At the hotel here there is a stork that has made himself at home in the grounds. He potters around and is delighted when it rains. He hops  gleefully  about  in the puddles with his long legs and curved beak  pecking and splashing around. I was told that  these birds which are called chamoix in the local language which is Hawsa are very much loved and respected by the people here for two reasons. They  only arrive here if there is going to be good rain. People are happy if they arrive. This means that they  are able to plant the main crop which here in Niger is millet which is more drought resistant and so have a good harvest in 3 months time. The second reason is that these birds leave the  newly planted millet alone and do not eat it. When the rains stop the birds go away again.

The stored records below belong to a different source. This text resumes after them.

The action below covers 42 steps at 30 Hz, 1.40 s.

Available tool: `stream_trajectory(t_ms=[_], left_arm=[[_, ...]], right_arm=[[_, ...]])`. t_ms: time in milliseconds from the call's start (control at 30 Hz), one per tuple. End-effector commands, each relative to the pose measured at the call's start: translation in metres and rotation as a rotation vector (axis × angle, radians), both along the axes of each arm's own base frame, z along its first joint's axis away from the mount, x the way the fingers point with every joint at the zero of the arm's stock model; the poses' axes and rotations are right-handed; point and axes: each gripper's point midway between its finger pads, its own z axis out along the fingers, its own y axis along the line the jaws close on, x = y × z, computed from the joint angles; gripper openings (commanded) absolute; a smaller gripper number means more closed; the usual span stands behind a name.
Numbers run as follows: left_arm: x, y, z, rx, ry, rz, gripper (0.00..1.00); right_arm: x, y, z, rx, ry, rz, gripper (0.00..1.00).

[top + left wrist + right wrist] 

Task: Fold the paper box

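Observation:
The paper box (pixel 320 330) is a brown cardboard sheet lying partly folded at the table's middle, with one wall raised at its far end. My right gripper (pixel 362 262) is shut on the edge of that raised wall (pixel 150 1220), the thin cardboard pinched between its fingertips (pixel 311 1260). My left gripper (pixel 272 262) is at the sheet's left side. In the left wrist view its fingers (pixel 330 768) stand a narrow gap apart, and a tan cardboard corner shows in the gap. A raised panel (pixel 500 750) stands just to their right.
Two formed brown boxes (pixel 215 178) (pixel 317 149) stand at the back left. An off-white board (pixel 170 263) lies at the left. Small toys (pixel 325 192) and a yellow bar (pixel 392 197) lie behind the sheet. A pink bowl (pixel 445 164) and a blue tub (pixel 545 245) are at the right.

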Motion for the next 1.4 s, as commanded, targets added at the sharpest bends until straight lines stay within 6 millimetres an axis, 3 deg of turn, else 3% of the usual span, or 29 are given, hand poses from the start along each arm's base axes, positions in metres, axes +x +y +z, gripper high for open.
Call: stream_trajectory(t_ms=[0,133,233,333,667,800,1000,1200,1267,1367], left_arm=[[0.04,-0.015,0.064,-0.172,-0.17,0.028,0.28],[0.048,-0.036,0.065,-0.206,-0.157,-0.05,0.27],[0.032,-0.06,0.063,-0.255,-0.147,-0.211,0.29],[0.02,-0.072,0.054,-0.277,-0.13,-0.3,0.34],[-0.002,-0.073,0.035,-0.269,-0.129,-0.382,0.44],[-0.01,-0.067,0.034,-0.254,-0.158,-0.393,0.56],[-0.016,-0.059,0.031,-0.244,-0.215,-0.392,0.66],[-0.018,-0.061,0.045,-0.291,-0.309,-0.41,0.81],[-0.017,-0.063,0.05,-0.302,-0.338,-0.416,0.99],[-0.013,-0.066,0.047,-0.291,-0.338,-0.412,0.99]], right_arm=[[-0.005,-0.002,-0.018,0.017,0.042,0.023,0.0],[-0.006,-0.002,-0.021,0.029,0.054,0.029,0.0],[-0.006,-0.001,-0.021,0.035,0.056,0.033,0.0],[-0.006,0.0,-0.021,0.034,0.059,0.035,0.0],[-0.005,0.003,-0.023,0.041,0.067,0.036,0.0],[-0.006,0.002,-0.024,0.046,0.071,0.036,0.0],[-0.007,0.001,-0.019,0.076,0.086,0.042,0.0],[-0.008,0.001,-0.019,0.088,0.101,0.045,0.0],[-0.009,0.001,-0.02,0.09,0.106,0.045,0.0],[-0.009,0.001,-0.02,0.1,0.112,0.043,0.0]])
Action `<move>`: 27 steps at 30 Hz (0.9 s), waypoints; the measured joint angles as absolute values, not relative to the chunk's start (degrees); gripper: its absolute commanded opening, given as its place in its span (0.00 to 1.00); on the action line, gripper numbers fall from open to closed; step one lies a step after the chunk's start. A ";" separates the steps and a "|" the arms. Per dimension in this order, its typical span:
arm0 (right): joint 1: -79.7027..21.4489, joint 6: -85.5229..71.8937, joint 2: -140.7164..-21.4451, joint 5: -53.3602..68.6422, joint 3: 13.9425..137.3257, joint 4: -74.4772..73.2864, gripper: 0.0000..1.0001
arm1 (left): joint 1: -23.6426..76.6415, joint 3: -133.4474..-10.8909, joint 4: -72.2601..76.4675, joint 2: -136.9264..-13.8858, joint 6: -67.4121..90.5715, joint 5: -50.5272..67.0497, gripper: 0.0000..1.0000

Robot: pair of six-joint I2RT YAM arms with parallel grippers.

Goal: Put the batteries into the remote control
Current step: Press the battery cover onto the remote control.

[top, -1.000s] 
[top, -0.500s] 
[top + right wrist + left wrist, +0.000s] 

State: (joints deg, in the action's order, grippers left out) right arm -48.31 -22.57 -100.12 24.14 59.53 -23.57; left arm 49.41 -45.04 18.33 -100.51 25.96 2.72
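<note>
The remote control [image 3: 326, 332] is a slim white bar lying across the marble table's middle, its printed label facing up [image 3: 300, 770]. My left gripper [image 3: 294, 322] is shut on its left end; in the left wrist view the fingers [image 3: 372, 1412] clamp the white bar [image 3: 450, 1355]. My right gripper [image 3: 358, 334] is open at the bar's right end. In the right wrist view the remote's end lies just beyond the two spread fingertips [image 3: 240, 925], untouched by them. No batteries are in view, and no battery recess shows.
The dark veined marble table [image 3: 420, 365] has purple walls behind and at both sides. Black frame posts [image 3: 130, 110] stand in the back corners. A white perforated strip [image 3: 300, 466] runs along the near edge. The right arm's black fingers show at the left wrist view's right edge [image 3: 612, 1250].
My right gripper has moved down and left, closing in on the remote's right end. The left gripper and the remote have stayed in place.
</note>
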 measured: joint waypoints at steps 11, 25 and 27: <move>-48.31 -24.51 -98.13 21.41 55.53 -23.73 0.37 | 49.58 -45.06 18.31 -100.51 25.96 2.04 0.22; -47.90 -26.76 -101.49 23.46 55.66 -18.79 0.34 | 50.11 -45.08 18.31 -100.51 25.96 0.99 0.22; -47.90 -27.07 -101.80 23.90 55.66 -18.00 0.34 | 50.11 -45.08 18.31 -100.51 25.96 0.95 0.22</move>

Sometimes as I go along in the car I see flocks of chamoix flying overhead and my heart lifts to see this good sign of rain.  I see the women tilling their newly planted millet crops in the  harsh,dry sand lift their heads, screening their eyes against the sun, calmly looking at the chamoix swooping overhead. I cannot read minds but I wonder if they are  looking at them with relief – at  these good luck harbingers of rain and hope of a good harvest and so, of life. I wonder ,if  as they gaze at them, they are sighing with relief that this year unlike the last famine in 2005  they may not have to make that awful choice –  of helplessly  leaving their youngest malnourished child  at home to die, so that  their other children may survive.